Dès lors, comment ces jeunes pourraient-ils être autant choqués que nous – Occidentaux – par ces événements ? En effet, pour eux la mémoire des atrocités nazies est une “non mémoire”, au sens où elle est le fruit d’une importation, d’un greffon étranger, non un traumatisme national. En revanche, du fait de la présence potentielle de descendants de Nankinois dans la population taïwanaise actuelle, de l’afflux important d’immigrés chinois sur l’île après 1949 et de l’impact mémoriel fort de cet événement, le massacre de Nankin de 1937 est probablement une mémoire plus ou moins active, pour une part plus ou moins grande des Taïwanais, notamment dans les anciennes générations. Et ce parce qu’une partie de la population a directement été impliquée – physiquement ou mémoriellement – dans l’événement. Sous d’autres latitudes, si le costume nazi du prince Harry [14] avait choqué l’Angleterre du fait de la mémoire du Blitz et de la Deuxième Guerre mondiale en général, à Taïwan, l’Allemagne nazie fait référence à un événement historique lointain – dans le temps et l’espace – , pas à un ressenti  encore plus ou moins actuel.

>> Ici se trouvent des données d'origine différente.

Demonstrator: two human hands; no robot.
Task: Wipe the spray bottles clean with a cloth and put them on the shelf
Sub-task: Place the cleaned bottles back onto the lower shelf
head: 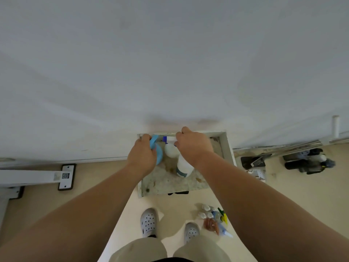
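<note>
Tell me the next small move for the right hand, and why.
Probably release the white spray bottle: the right hand grips its trigger head, its base seems down on the shelf beside a second white bottle, and the left hand holds the blue cloth clear of it.

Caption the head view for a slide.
Left hand grips a blue cloth; right hand grips a white spray bottle at the shelf.
</note>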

La mémoire étant – dans son essence même – du ressort de l’émotionnel plutôt que de l’intellectuel [15], dans l’esprit de ces lycéens taïwanais la barrière affective du “Ma famille a été victime de ces événements” n’a pas joué son rôle et ces adolescents se sont laissés aller à des idioties, pour rester dans un vocabulaire relativement chaste.

 

La conséquence du soft power américain ? :

 

Les plus vindicatifs des lecteurs pourraient conclure de cette possible volonté de l’Occident de forcer ces lycéens à se sentir honteux pour un passé qui n’est pas le leur, que ce serait la preuve d’un relatif “impérialisme” culturel de la part de l’Occident. Cela peut s’envisager, sans être absolument certain dans l’absolu. Chacun se fera son avis sur ce sujet.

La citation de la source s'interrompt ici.